* [What the task asks]:
Only the lines of the listing below that run from the line with "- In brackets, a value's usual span" through the line with "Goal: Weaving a" are to be set down, word for word. Pictures stay out.

* [Given information]:
'''

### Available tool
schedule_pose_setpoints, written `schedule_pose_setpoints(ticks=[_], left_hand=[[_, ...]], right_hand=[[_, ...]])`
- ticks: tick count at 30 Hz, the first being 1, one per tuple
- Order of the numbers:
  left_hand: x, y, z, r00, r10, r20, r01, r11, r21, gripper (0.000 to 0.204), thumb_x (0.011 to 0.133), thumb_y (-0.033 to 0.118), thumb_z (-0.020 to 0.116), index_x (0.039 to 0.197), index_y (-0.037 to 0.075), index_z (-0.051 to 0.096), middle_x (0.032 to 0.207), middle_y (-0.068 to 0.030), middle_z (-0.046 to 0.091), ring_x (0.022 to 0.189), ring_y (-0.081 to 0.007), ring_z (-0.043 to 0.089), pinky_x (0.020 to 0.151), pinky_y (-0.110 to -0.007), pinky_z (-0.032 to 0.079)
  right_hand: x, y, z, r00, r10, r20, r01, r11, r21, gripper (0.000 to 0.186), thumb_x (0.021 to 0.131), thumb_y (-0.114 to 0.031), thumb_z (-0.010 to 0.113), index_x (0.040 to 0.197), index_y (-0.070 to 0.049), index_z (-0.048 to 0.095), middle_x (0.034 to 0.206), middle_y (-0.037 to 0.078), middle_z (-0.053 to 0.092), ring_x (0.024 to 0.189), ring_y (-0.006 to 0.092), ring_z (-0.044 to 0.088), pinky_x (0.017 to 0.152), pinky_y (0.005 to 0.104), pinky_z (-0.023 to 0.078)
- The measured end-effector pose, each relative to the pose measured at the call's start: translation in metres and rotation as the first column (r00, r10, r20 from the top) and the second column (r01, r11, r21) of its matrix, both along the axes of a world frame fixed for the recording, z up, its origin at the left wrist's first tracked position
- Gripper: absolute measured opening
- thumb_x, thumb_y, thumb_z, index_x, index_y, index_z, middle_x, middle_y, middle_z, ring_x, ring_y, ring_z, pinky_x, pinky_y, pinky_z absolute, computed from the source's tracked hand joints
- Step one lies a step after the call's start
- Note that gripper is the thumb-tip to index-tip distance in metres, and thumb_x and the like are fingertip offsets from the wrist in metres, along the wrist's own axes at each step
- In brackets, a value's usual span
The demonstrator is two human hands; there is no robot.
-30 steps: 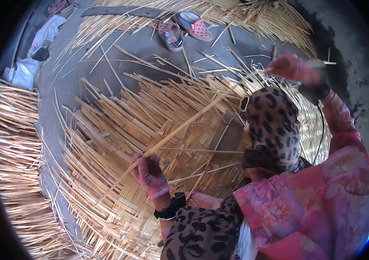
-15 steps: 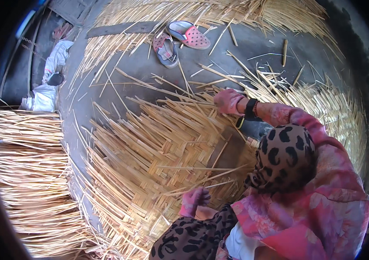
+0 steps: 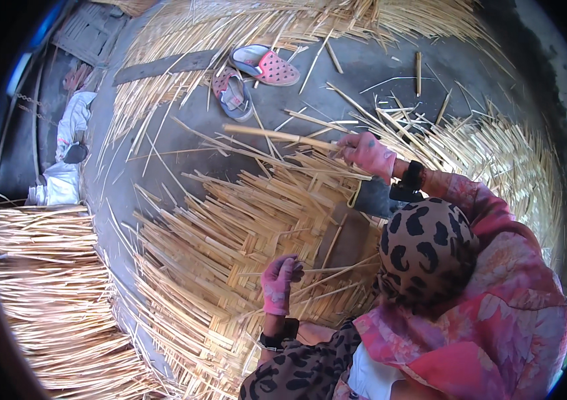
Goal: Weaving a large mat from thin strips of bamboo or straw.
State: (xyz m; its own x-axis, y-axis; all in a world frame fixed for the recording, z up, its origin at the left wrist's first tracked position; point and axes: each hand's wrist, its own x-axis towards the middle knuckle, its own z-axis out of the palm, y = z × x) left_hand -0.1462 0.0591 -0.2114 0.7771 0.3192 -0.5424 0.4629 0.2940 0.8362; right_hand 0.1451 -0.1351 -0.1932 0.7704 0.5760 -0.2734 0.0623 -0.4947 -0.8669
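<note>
My right hand (image 3: 367, 155), in a pink fingerless-looking glove, is closed around one end of a split reed (image 3: 277, 135). The reed points left, above the far edge of a woven reed mat (image 3: 243, 257). Nearer to me, my left hand (image 3: 279, 283) is raised over the mat in a matching glove, thumb and fingers pressed together. A thin strip (image 3: 337, 269) runs beside its fingertips; whether they grip it I cannot tell. Loose strips lie across the weave. A dark flat-sided thing with a yellowish edge (image 3: 373, 197) sits below my right wrist, partly behind my patterned knee (image 3: 427, 247).
Two pink-and-grey slip-on shoes (image 3: 267, 65) rest on the grey floor (image 3: 390, 60) beyond the mat, near a wooden plank (image 3: 163, 67). A thick reed bundle (image 3: 43, 287) lies at left. More woven reeds (image 3: 503, 153) spread at right. White sacks (image 3: 63, 183) stand far left.
My right hand has lifted a reed from the mat's far edge and now holds it out leftward. My left hand has risen and its fingers have come together. The view has shifted slightly.
</note>
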Motion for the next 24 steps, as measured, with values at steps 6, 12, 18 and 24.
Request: schedule_pose_setpoints(ticks=[6,12,18,24], left_hand=[[0.006,-0.022,-0.008,0.893,0.433,0.125,-0.378,0.87,-0.316,0.028,0.089,0.02,0.055,0.112,0.002,0.053,0.091,-0.0115,0.063,0.074,-0.0209,0.064,0.061,-0.03,0.054],[0.002,-0.005,-0.004,0.806,0.584,0.097,-0.49,0.75,-0.443,0.023,0.089,0.018,0.055,0.109,0.006,0.055,0.093,-0.0087,0.063,0.075,-0.0203,0.064,0.064,-0.031,0.055],[-0.011,-0.027,0.001,0.842,0.537,0.053,-0.494,0.806,-0.327,0.021,0.091,0.017,0.053,0.109,0.007,0.057,0.094,-0.0085,0.063,0.08,-0.019,0.064,0.067,-0.032,0.055],[-0.036,-0.02,-0.062,0.966,0.243,0.087,-0.239,0.97,-0.049,0.024,0.09,0.016,0.053,0.111,0.004,0.057,0.099,-0.0096,0.063,0.089,-0.0191,0.061,0.078,-0.029,0.05]], right_hand=[[-0.095,0.008,-0.036,0.66,0.672,0.335,-0.694,0.716,-0.069,0.027,0.078,-0.013,0.06,0.105,-0.012,0.063,0.087,0.003,0.066,0.077,0.0164,0.062,0.067,0.0293,0.049],[-0.093,0.028,-0.021,0.807,0.559,-0.19,-0.55,0.829,0.104,0.019,0.076,-0.014,0.06,0.094,-0.01,0.064,0.082,0.003,0.064,0.076,0.0194,0.062,0.07,0.031,0.048],[0.019,-0.001,-0.056,0.805,-0.053,0.591,-0.014,0.994,0.107,0.017,0.076,-0.022,0.058,0.086,-0.009,0.063,0.073,0.012,0.06,0.074,0.0299,0.06,0.064,0.0376,0.049],[0.108,-0.012,-0.105,0.897,0.073,0.437,0.145,0.883,-0.446,0.015,0.07,-0.021,0.059,0.081,-0.013,0.067,0.075,0.009,0.065,0.073,0.0295,0.063,0.065,0.0385,0.051]])
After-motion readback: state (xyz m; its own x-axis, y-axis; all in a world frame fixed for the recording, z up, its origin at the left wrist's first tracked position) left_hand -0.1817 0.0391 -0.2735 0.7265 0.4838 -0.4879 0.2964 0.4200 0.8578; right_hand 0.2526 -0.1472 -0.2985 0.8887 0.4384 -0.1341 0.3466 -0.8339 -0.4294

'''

* [Worked solution]:
- In brackets, a value's usual span
The demonstrator is two human hands; there is no robot.
-30 steps: 
-15 steps: 
+0 steps: 
Goal: Weaving a large mat from thin strips of bamboo or straw.

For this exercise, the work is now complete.